8 Days…

Having had MS for 17 years, my life has been greatly affected by this disease! What has happened recently, is that my speech has been affected for the past eight days. I noticed I was having difficulty talking last Monday night after my friend, Ami, left after coming over to see me  because I am basically homebound.  In the past two months since getting my  motorized wheelchair, I have been out of my house a total of three times. Once to get my haircut, another time for an eye appointment, and lastly to accompany my son to pick out his Homecoming attire.

Each time I have left the house, I have to use my manual chair because I don’t have a vehicle to accommodate my motorized chair. My knee hurts every single time! My knee hasn’t stopped hurting for almost the past two years! But, the most  frustrating  thing affecting my life is my speech.

There have been times when my thoughts get muddled and my words get confused. I often times will point to something and say, “that” because I cannot think of the word I am looking for.   When I can’t think of the word, I often will shake my head in an attempt to get my thoughts in order.  It never works! MS is a neurological disease and that has been just something I have had to deal with periodically!

For the past eight days,  however, this time, my thoughts are clear. I can think clearly but getting those thoughts to come out of my mouth is very difficult! Almost impossible! For the past eight days, during my most recent relapse, my symptoms have  also affected my face and my mouth.

If feels like someone is pulling my eyes downward and my lower eyelids are drooping. My face feels very heavy and almost like I am wearing a heavy mask. My tongue has felt extremely swollen even though it is not. (I constantly will stick my tongue out at Sean and ask him if it’s fat!)  During the day, my Mom will push my cheeks up when my face feels extremely heavy.

It’s most frustrating that my thoughts are clear and I can’t make them come out of my mouth.
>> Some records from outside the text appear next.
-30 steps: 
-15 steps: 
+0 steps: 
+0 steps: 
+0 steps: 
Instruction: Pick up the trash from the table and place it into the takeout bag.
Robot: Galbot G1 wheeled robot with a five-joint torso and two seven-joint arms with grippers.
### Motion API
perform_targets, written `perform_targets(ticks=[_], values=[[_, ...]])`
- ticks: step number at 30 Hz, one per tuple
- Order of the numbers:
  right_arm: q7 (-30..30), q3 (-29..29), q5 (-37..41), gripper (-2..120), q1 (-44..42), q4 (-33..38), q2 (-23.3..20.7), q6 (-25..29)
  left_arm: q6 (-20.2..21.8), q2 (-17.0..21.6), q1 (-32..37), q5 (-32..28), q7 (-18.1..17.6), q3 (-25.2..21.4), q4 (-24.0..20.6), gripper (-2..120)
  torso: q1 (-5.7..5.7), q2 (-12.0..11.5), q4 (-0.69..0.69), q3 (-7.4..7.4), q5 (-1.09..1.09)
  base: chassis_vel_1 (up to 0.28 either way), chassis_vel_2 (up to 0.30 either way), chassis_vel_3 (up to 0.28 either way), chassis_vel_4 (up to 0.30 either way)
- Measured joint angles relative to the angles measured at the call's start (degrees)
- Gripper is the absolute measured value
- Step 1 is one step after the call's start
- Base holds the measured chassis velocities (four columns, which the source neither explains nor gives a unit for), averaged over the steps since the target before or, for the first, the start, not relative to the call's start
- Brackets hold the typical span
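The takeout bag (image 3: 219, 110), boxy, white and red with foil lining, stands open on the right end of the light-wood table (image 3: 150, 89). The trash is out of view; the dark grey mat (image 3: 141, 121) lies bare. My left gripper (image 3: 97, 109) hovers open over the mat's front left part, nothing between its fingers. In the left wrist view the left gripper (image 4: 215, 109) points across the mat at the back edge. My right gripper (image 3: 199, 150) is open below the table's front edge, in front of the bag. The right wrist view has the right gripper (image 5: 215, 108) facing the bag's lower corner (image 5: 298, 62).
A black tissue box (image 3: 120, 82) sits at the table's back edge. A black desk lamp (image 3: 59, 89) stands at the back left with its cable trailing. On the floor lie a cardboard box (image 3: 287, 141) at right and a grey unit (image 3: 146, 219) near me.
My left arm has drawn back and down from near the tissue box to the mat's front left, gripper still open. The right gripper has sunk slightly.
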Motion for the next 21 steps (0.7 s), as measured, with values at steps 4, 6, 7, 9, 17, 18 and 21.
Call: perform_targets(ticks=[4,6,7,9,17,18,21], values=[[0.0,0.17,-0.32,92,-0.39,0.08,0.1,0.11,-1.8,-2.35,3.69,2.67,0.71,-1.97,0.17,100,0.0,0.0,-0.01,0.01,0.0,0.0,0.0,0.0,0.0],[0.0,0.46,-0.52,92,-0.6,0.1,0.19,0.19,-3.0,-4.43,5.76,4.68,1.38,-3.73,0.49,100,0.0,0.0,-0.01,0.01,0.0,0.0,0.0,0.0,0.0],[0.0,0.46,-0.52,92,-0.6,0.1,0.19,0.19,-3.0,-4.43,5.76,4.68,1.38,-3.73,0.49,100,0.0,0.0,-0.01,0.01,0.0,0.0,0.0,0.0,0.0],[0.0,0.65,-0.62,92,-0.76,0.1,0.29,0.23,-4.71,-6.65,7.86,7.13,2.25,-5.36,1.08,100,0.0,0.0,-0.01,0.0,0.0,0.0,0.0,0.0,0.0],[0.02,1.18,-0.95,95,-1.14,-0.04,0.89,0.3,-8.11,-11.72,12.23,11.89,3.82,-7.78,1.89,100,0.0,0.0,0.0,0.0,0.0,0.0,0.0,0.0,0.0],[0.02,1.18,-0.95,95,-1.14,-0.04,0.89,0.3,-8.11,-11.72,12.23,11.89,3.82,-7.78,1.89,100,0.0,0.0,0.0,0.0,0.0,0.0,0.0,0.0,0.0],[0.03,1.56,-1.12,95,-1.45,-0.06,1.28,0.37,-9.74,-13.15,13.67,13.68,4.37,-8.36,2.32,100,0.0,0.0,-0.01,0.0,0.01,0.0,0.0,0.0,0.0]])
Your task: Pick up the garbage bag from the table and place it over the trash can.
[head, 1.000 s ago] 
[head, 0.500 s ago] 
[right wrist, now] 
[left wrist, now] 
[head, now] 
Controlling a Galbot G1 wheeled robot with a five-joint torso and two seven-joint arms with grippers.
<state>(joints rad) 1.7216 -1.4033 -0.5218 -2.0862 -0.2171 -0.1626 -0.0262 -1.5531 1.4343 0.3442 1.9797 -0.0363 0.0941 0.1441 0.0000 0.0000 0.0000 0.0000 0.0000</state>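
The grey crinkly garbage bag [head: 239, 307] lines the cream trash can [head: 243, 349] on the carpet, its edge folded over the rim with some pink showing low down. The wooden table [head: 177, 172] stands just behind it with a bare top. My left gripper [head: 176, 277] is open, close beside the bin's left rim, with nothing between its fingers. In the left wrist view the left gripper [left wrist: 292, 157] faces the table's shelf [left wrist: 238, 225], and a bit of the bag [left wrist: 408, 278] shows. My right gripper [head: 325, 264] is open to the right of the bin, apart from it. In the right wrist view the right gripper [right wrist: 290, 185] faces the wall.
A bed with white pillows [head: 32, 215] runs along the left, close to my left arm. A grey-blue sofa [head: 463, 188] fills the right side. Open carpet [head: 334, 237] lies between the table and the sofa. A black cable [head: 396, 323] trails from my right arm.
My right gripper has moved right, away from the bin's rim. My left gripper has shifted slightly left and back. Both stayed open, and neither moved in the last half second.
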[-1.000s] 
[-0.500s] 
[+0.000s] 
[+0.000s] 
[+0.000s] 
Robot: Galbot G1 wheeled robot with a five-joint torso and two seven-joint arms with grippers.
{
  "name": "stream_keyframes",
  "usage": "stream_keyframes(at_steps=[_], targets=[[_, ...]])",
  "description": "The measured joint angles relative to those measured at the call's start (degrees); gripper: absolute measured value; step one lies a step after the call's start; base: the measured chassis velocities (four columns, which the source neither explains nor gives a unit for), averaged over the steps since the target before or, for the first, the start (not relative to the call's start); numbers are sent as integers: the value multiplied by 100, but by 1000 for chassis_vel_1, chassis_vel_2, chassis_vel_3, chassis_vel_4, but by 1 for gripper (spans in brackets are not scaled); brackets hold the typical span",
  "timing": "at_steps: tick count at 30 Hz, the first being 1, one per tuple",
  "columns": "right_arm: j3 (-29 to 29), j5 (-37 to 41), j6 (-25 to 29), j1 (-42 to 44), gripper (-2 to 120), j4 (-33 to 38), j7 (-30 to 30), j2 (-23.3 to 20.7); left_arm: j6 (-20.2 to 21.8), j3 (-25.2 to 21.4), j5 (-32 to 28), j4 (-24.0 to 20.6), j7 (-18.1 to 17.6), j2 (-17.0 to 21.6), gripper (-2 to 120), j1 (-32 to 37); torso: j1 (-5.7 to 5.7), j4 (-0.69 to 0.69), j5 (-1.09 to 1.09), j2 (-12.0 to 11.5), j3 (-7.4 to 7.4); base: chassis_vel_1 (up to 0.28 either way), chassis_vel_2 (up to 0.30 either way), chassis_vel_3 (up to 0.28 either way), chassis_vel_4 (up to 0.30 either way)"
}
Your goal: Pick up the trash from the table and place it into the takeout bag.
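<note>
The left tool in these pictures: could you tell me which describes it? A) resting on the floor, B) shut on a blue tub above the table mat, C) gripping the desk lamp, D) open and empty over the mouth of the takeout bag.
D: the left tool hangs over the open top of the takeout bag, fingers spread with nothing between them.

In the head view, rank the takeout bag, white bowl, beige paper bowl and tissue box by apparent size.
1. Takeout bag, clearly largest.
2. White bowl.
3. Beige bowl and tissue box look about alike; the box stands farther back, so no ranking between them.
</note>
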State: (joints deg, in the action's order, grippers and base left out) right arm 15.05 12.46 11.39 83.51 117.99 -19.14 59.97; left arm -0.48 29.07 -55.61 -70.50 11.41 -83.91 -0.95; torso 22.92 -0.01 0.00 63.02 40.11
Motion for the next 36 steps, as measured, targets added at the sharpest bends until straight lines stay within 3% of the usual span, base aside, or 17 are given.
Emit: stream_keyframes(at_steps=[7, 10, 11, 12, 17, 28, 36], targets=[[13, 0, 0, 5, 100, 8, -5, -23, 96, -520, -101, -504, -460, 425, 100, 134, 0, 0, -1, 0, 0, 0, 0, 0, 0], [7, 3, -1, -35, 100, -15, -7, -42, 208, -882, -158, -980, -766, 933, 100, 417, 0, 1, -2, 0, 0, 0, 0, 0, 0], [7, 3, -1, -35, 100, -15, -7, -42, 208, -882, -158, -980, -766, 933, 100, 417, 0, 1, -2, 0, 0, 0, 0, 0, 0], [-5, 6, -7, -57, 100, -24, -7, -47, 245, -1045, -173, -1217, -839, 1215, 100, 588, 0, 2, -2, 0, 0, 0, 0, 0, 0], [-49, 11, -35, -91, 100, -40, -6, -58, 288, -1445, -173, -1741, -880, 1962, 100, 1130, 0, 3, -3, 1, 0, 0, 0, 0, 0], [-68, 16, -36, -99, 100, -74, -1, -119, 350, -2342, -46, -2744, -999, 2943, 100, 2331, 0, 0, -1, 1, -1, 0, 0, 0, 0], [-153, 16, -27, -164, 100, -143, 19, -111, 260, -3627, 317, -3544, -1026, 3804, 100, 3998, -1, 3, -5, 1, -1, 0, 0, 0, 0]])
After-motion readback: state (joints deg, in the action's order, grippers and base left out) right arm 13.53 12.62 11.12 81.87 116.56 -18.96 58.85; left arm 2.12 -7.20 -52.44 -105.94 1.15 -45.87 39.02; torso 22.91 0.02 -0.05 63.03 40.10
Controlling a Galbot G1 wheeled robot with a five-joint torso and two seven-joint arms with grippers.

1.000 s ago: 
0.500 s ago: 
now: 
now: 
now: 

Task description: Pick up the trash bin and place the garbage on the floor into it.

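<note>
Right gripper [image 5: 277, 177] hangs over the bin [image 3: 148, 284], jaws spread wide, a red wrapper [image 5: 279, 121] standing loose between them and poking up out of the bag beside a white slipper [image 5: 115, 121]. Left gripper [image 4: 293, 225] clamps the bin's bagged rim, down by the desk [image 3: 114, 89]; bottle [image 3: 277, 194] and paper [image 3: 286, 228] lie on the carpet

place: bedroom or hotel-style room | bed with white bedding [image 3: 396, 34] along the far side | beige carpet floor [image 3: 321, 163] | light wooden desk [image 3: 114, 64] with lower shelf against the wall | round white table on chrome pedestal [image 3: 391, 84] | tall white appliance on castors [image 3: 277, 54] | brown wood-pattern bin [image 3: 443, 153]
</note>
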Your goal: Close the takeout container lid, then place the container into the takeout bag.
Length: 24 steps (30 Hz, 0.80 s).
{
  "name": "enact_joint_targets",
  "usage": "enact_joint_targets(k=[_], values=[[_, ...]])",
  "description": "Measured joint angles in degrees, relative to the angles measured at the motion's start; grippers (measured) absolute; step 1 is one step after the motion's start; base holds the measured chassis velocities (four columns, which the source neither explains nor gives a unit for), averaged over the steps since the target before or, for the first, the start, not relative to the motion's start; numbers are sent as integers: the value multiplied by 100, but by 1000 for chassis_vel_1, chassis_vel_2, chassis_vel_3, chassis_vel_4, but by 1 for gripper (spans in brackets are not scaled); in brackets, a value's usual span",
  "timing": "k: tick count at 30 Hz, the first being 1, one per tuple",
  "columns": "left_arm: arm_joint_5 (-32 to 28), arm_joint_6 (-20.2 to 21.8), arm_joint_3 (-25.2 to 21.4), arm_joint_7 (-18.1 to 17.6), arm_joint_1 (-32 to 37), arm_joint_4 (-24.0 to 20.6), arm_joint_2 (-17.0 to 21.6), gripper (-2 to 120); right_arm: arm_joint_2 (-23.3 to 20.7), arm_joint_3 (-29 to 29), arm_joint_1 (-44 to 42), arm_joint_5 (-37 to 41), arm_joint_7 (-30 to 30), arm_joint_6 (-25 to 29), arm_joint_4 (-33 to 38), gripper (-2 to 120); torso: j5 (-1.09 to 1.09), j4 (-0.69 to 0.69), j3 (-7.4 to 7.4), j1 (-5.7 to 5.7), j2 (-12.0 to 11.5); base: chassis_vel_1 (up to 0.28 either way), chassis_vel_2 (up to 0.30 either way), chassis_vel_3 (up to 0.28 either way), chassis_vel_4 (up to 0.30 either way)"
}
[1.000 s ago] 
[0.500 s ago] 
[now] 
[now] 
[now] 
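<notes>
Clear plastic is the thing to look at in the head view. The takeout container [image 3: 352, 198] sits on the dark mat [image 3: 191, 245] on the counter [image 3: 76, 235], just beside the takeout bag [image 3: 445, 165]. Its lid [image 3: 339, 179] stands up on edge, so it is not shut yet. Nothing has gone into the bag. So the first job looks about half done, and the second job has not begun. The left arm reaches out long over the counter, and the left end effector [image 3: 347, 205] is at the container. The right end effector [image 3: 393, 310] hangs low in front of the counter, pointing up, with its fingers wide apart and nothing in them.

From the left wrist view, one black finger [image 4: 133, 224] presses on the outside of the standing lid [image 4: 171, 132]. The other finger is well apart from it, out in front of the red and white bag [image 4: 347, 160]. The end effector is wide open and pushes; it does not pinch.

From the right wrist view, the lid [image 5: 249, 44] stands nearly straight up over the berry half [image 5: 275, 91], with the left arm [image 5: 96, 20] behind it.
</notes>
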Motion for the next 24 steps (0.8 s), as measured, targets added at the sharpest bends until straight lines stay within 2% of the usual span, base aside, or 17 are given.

It sounds as if I am drunk and words are just garbled up.   To try to avoid the jumble, I speak very slowly and sometimes I have to yell to get the words to come out. It is my extreme hope that this is temporary because if this is permanent, that is really scary!

This particular blog post has taken me  A long time to, “write”  because I have to dictate anything I “write” because I no longer have dexterity in my fingers to type into my phone.

When this first happened, last week, Sean told me that, “[my] voice makes [him] sad!”  I agreed with him and told him that it freaks me out. He told me that it freaks him out too!

One thought on “8 Days…”

  1. Hey Jen,
    You know, I look forward to reading your blogs every morning. I know its easier said then done but hang in there Jen!!!! I know your a STRONG woman & you can do ANYTHING you put your mind to. You have your handsome, smart, good look’n son & your beautiful young Momma 🙂 to support you all the way. I Just wanted to let you know I was thinking about you.